Plenty of peak oil doomers, preppers, and thrivalist types have blogged about their shelf full of reference books for Camp Teotwawki, including me. But there are an awful lot of loose, unbound, but important bits of information floating around my life that aren't in books. A great deal of it is on my computer hard drive, here on my own blog, or resides at websites that are as familiar to me as old friends. From a prepping perspective, this is a bit problematic. If something suddenly takes out my electrical supply, or the network of datafarms that stores the content of the internet, that information is gone. And that's probably when I'd most need this information.
This has been nagging me for a while and I finally started printing out important bits of information as they came to my attention. I put these pages together in a three-ring binder similar to one I keep for recipes I use over and over again.

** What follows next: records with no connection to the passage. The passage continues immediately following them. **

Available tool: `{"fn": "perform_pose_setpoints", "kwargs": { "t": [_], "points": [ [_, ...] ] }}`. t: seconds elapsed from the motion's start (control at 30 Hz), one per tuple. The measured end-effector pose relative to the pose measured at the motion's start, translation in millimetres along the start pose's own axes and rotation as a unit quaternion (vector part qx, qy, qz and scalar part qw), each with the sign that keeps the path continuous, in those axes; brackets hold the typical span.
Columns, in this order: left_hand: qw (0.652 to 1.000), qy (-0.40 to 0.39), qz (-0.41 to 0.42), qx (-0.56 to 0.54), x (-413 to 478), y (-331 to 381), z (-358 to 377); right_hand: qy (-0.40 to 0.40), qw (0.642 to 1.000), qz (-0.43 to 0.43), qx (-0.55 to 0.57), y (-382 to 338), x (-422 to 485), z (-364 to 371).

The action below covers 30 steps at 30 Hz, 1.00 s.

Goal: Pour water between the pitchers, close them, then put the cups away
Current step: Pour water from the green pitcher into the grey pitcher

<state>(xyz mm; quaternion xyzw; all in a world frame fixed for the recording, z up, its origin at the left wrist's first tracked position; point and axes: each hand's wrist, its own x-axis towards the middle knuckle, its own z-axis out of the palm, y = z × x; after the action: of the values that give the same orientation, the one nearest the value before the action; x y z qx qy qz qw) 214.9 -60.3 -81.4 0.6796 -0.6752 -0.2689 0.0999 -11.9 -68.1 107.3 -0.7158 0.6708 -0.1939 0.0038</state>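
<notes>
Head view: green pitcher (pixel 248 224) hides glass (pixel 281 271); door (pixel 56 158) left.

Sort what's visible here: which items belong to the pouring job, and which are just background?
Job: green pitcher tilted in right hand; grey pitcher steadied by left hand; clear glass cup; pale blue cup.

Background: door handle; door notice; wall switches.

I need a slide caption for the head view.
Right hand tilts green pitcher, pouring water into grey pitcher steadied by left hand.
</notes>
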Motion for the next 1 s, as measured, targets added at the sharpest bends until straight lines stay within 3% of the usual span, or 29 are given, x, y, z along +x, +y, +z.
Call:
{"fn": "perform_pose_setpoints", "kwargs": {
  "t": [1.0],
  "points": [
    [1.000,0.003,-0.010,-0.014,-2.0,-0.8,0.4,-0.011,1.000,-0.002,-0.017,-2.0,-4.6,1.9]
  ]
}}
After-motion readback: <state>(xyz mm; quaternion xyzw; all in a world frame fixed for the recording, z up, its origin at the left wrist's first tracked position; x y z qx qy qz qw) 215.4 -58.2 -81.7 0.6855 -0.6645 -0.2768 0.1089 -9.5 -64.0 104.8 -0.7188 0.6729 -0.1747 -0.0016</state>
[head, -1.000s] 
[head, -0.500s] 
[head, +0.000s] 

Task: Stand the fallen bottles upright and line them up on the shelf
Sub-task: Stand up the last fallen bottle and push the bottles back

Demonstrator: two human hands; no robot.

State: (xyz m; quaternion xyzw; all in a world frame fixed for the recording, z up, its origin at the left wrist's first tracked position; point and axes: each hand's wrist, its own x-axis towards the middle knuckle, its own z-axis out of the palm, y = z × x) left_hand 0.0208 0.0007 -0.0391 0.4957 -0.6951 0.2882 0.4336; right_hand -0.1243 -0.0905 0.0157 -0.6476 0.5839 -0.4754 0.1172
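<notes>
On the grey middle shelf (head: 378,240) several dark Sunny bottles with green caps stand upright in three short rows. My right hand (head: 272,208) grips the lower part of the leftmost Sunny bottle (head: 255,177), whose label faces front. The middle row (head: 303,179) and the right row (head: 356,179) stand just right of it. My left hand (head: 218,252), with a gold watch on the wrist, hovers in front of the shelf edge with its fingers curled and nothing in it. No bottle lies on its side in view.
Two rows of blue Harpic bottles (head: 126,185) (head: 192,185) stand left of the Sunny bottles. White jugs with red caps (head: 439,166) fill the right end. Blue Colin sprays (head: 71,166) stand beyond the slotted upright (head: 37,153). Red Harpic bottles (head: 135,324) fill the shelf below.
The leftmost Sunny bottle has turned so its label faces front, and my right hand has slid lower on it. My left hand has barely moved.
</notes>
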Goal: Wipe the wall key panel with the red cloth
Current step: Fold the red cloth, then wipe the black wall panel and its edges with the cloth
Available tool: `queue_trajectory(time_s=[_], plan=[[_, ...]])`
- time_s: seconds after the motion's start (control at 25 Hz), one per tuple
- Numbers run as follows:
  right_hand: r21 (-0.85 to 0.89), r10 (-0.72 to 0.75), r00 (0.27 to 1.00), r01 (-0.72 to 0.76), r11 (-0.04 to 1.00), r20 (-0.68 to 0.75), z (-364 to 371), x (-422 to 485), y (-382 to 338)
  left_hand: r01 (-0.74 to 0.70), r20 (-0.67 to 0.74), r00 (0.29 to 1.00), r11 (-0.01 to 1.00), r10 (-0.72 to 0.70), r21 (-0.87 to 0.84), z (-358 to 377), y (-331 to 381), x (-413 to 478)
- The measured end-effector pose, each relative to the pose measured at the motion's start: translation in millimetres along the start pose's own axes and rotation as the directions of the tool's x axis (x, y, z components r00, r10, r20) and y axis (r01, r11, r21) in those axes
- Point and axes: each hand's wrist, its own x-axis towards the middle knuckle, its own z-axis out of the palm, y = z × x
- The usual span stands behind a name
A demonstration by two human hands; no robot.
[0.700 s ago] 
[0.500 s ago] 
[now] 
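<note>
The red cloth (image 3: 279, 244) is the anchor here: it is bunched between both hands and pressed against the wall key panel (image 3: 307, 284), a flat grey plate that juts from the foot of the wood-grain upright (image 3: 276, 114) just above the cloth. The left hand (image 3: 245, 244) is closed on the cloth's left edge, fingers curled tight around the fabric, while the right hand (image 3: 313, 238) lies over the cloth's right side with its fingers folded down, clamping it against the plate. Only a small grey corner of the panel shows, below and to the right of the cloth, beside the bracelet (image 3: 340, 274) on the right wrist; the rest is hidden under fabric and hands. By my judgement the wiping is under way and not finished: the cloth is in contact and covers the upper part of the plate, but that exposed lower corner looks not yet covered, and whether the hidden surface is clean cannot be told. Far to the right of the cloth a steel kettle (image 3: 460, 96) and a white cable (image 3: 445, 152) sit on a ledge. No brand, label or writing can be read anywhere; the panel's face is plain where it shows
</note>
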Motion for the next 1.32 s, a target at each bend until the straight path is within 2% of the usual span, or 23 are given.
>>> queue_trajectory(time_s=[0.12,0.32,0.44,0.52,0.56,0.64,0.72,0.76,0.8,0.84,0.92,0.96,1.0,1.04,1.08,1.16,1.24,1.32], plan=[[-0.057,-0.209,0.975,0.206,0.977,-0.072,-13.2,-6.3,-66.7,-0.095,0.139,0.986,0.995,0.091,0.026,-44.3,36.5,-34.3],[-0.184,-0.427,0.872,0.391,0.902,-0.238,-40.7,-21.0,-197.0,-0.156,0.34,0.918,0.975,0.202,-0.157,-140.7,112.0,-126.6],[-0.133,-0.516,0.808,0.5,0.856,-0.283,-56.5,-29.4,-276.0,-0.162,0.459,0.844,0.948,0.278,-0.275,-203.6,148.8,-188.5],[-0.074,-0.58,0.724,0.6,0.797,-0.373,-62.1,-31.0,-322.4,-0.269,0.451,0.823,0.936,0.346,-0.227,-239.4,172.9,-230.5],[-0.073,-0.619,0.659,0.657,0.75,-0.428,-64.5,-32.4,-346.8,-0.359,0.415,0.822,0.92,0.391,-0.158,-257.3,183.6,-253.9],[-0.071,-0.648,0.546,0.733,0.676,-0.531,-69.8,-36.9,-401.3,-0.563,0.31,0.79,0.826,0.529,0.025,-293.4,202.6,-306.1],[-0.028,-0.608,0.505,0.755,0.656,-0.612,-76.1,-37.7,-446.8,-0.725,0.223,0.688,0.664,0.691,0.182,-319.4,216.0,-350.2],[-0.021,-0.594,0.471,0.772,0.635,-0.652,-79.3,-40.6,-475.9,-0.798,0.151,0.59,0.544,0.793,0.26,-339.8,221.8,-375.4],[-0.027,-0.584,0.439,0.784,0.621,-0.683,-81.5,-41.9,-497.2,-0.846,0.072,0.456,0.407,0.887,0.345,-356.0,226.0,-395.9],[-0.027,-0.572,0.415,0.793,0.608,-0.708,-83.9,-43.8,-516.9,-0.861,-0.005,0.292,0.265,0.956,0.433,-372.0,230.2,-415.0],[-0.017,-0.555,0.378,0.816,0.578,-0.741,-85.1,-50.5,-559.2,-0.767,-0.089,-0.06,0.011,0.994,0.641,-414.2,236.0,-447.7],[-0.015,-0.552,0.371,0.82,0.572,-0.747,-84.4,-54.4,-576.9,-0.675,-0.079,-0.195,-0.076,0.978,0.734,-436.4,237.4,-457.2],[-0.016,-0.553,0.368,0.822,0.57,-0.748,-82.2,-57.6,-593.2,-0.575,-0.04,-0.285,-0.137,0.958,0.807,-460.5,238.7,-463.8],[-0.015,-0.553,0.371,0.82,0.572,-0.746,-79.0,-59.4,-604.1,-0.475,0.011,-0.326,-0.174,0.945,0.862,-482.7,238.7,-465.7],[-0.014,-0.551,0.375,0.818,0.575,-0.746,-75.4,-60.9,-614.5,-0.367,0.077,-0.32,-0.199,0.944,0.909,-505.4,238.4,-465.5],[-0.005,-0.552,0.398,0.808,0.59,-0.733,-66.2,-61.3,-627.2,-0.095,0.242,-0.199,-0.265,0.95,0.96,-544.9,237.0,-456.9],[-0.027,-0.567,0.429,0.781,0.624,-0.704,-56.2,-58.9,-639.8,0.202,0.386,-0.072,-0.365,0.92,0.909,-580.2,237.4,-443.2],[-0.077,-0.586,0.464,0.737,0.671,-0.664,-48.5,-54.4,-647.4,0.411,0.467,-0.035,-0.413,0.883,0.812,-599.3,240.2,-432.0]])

Each page is placed in a plastic sleeve and then in the binder. This has always been really handy for the recipes, since the sleeve protects the page from batter, splattering oil, wet hands, etc. It has saved me having to reprint a given recipe many times over.
So what sorts of things have made it into my thrivalist binder so far? Here's a sampling:
- Our yearly harvest records and notes from the garden
- A planting schedule specific to my hardiness zone, our local first and last frost dates, and the dates when we lose and gain ten hours of daylight
- Some guidelines on biodynamic beekeeping
- General principles of curing meat
- Worksheets for each of my curing batches and a supply of blank curing worksheets
- Instructions on making soap the old-fashioned way
- Where There Is No Doctor - available as a free download
- Instructions for caring for fig trees grown in containers in my zone
- Guidelines for disinfecting water through exposure to sunlight
- Homemade rooting hormone recipe, and a few guidelines on growing plants from cuttings
- Sharon Astyk's recommendations for 25 plants we should all consider growing
- Detailed information on growing a few specific medicinal herbs and their various uses
- Planting instructions for garlic
- Basic information on seed saving
- A few working notes on meals cooked in the solar oven
- A printout of Rocket Mass Heaters
- All of our soil test results from year to year and bed to bed
- Guidelines for processing raw wool
- Guidelines for preparing natural dyes from plants, and a list of which plants produce various shades
Incidentally, Kathy Harrison not long ago posted about an emergency binder of a different sort. She has assembled various pieces of critical information and legal documents for her family in case one of the adults is incapacitated, or in case of the need to evacuate her home on very short notice. This is a binder of a very different sort, but well worth putting in place, in my opinion. You don't have to be a doomer to benefit from the sorts of preparations Kathy writes about. After all, we can pretty much count on being incapacitated or dying at some point. The information she advises assembling would benefit any family trying to deal with the serious illness or death of an adult member of the family. You don't even have to live in an area prone to natural disaster to use her advice; house fires can happen to anyone at any time.
So what about you? Have you printed out information you think is valuable and put it in an easily accessible place? Care to share what bits of knowledge have made the cut?